*WORK ITEM*.
Read through the listing below and return only the lines containing "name".

*RAW DATA*.
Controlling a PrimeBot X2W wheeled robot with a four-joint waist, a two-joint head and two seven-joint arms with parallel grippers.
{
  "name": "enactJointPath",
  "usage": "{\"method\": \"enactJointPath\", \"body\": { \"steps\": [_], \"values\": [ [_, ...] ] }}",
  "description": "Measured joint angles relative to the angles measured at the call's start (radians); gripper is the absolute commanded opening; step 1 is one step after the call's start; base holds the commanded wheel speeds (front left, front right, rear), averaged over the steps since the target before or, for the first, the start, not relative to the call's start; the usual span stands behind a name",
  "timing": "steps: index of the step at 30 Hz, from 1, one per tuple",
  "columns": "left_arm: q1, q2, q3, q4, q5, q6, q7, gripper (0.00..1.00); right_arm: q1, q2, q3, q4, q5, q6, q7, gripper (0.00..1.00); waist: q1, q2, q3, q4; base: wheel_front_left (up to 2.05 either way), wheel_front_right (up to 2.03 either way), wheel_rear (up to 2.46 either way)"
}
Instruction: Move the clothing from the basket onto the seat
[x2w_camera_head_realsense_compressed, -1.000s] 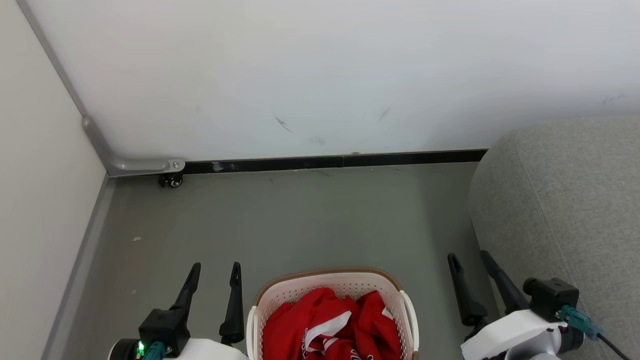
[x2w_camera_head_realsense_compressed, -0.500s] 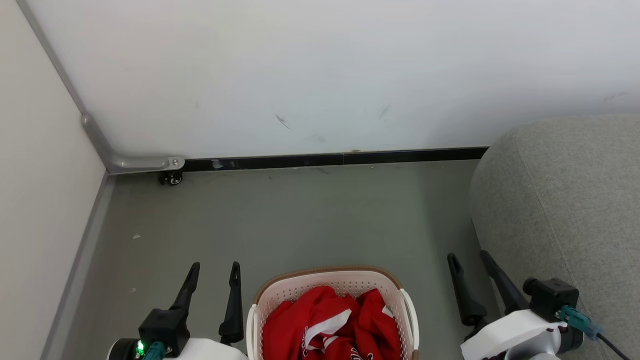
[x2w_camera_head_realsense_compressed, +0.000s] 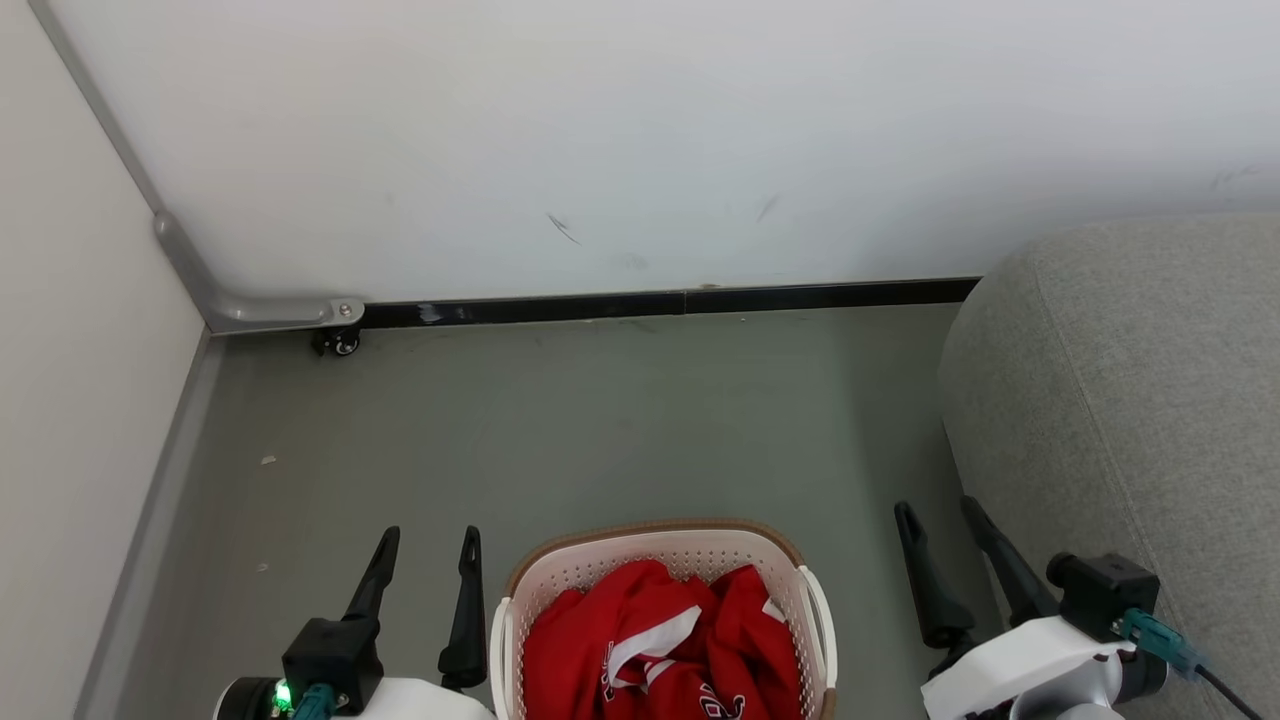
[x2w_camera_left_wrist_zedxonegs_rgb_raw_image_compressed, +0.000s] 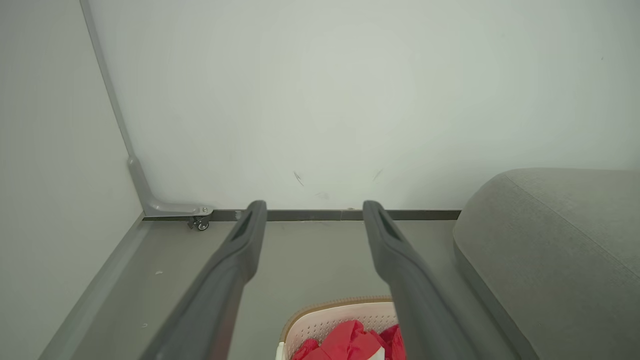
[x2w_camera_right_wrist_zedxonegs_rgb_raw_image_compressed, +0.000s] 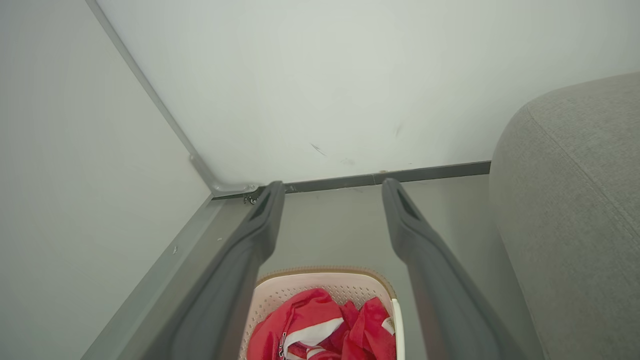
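Nearest, the left tool (x2w_camera_head_realsense_compressed: 430, 545) and the right tool (x2w_camera_head_realsense_compressed: 938, 515) both stand wide open, holding nothing. Between them sits the basket (x2w_camera_head_realsense_compressed: 600, 572), just beside the left tool's inner finger and farther from the right tool; the red clothing (x2w_camera_head_realsense_compressed: 640, 650) lies heaped inside it. The grey seat (x2w_camera_head_realsense_compressed: 1130, 400) rises just outside the right tool. Beyond both tools' fingertips the floor (x2w_camera_head_realsense_compressed: 600, 420) runs to the white wall (x2w_camera_head_realsense_compressed: 650, 150).

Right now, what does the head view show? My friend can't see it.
A cream basket full of red clothing sits on the grey floor between the open left gripper and right gripper. A grey sofa stands at the right.
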Motion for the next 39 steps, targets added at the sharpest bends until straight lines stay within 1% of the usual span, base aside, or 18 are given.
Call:
{"method": "enactJointPath", "body": {
  "steps": [8, 20, 28, 30, 35, 39],
  "values": [
    [-0.029, 0.002, -0.012, 0.009, 0.018, -0.004, 0.000, 1.00, -0.001, 0.000, -0.007, -0.025, -0.009, 0.000, -0.010, 1.00, 0.0000, 0.0000, 0.025, -0.006, 0.00, 0.00, 0.00],
    [-0.078, 0.004, -0.042, 0.064, 0.043, -0.029, 0.000, 1.00, -0.004, 0.002, -0.057, -0.062, -0.027, 0.000, -0.029, 1.00, 0.0000, 0.0000, 0.088, -0.029, 0.00, 0.00, 0.00],
    [-0.129, 0.007, -0.044, 0.091, 0.063, -0.029, 0.000, 1.00, -0.026, 0.002, -0.072, -0.091, -0.027, 0.000, -0.040, 1.00, 0.0000, 0.0000, 0.146, -0.051, 0.00, 0.00, 0.00],
    [-0.142, 0.007, -0.045, 0.100, 0.064, -0.037, 0.000, 1.00, -0.035, 0.003, -0.077, -0.099, -0.027, 0.000, -0.041, 1.00, 0.0000, 0.0000, 0.163, -0.058, 0.00, 0.00, 0.00],
    [-0.183, 0.008, -0.061, 0.124, 0.088, -0.038, 0.000, 1.00, -0.046, 0.002, -0.089, -0.119, -0.026, 0.000, -0.045, 1.00, 0.0000, 0.0000, 0.213, -0.079, 0.00, 0.00, 0.00],
    [-0.209, 0.009, -0.070, 0.144, 0.101, -0.047, 0.000, 1.00, -0.057, 0.003, -0.093, -0.126, -0.026, 0.000, -0.053, 1.00, 0.0000, 0.0000, 0.246, -0.094, 0.00, 0.00, 0.00]
  ]
}}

*YOUR SOLUTION*.
  "name": "enactJointPath",
  "description": "Measured joint angles relative to the angles measured at the call's start (radians); gripper is the absolute commanded opening; step 1 is one step after the call's start; base holds the commanded wheel speeds (front left, front right, rear), averaged over the steps since the target before or, for the first, the start, not relative to the call's start; the usual span stands behind a name",

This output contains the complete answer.